Tests commissioned by the Environmental Working Group (EWG)
of four mothers and their daughters found that each of the test
subjects' blood or urine was contaminated with an average of
35 consumer product ingredients, including flame retardants,
plasticizers, and stain-proof coatings. These mixtures of compounds,
found in furniture, cosmetics, fabrics, and other
consumer goods, have never been tested for safety. The study
is available at
http://www.ewg.org/
Earlier
EWG body burden testing, as well as tests by the Centers for
Disease Control and other researchers, has found these and many
other chemicals are building up in the bodies of all Americans.
But these tests produced three eye-opening findings about the
pollutants that can pass through a mother's placenta or breast
milk into her daughter's body:
All four
daughters tested had more chemicals in common with their mothers
than with a group of 16 other women who were tested. This underscores
the long-lasting influence of the pollution passed from mother
to daughter, and their shared exposures as the child grows up.
Much of
the chemical burden inherited by daughters at birth will last
for decades, some for a lifetime.

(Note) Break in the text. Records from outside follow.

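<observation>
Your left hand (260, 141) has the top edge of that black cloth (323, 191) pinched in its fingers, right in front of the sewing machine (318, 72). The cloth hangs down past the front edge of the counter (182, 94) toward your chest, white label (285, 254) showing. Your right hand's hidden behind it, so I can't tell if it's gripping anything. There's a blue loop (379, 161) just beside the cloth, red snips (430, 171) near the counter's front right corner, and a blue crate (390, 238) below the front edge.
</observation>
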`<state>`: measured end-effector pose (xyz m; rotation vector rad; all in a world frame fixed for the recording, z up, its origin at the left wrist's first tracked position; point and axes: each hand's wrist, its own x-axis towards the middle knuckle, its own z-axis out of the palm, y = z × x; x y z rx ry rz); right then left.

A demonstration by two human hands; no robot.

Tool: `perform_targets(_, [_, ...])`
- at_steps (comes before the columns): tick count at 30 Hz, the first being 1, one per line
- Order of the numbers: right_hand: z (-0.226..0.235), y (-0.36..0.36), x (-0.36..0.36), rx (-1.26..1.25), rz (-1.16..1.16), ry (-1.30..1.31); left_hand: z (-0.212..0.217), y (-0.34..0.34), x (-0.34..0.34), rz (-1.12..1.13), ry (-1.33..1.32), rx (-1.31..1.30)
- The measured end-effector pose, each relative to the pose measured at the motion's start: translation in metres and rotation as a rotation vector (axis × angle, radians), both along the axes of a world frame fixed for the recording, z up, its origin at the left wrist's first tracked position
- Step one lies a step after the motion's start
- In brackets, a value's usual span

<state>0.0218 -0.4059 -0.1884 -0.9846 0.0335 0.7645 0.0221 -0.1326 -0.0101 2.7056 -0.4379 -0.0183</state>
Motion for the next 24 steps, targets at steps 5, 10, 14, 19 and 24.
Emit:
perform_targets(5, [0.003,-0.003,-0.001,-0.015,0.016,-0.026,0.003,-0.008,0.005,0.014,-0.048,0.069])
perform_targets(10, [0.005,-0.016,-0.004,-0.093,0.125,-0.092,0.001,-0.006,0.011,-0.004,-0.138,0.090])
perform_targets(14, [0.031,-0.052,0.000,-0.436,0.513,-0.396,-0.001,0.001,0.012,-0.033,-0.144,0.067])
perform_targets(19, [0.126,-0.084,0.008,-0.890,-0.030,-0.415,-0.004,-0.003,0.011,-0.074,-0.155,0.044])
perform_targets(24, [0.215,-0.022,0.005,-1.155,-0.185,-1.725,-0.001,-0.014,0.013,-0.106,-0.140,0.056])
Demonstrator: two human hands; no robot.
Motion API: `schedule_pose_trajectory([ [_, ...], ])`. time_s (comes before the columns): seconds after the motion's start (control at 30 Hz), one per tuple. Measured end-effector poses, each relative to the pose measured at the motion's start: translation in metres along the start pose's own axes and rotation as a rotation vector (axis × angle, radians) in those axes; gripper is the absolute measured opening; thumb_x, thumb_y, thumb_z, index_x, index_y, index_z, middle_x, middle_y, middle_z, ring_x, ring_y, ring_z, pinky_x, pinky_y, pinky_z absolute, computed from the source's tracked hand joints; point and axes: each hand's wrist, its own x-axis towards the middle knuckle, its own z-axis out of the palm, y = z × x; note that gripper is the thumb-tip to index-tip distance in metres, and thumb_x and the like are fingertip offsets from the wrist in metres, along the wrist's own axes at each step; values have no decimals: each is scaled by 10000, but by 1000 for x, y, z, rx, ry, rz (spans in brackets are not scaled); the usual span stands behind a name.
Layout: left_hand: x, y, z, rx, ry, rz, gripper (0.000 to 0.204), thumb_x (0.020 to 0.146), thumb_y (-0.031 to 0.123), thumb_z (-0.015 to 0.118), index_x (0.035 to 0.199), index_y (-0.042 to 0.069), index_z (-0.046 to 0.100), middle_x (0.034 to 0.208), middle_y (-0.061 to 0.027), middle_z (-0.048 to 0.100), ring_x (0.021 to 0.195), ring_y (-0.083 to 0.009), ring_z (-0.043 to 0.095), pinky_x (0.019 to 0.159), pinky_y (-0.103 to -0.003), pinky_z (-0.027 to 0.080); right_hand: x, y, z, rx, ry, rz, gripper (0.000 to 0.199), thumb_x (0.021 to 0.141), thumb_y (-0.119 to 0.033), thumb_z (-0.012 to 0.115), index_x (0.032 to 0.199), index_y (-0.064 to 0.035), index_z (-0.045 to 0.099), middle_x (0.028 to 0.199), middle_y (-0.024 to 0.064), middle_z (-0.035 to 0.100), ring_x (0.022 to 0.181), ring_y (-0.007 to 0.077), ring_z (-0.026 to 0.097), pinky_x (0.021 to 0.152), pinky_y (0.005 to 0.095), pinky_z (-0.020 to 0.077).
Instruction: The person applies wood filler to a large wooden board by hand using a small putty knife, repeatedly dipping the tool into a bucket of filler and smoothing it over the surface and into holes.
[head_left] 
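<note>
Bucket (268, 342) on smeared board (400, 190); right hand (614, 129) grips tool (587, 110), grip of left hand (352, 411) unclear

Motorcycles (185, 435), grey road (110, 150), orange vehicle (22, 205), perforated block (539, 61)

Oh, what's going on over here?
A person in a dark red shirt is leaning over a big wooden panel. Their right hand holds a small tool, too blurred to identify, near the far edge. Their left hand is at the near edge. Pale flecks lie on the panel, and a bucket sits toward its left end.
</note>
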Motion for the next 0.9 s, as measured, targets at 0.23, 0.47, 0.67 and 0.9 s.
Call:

The daughters will likely
pass on to their children some of the very chemical molecules
they inherited from their
mothers. The estimated age by which a daughter will purge 99
percent of the inherited pollution found in this study ranges
from one day for phthalate plasticizers, to one year for mercury,
to between adolescence and 60 years for common flame retardants
and stain-proofing chemicals, to 166 years for lead.
Chemicals
that persist in the body were found at higher levels in mothers
than daughters, showing how chemicals can build up in the body
over a lifetime. Mothers had an average of 1.5 to 5.2 times
more pollution than their daughters for lead, methyl mercury,
brominated flame retardants, and the Teflon- and Scotchgard-related
perfluorochemicals PFOA and PFOS.
The findings
were released today at a briefing at the California State Capitol.
Joining public health advocates and four of the mothers and
daughters were Senate President Pro tem Don Perata, Sen. Deborah
Ortiz and Assemblyman John Laird, authors and co-sponsor of
SB 1379, a bill to establish the nation's first state-level
biomonitoring program to track pollution in people.
"We
monitor the pollution in our air, our water, and even our fish.
It's time to start looking at the pollution in our bodies,"
said Perata. "The report discussed today, which shows how
chemicals can be passed from
mother to daughter, is another vital reason Californians need
the information provided by SB 1379, which would create the
nation's first statewide biomonitoring program to measure chemical
contaminants in humans."
The mothers
and daughters in this study join 64 other people tested in six
EWG biomonitoring programs conducted between 2000 and 2006.
In total, EWG biomonitoring has found 455 different pollutants,
pesticides, and industrial chemicals in the bodies or cord blood
of 72 different people - including 10 newborn babies with an
average of 200 chemicals in each child.
This is
a burden of pollution made even more troubling by the lack of
health studies or safeguards for the chemicals' individual or
combined toxic effects. And exposures in early life heighten
concerns over health risks.
"EPA
studies show that children from birth to age two are 10 times
more sensitive to cancer-causing chemicals than adults,"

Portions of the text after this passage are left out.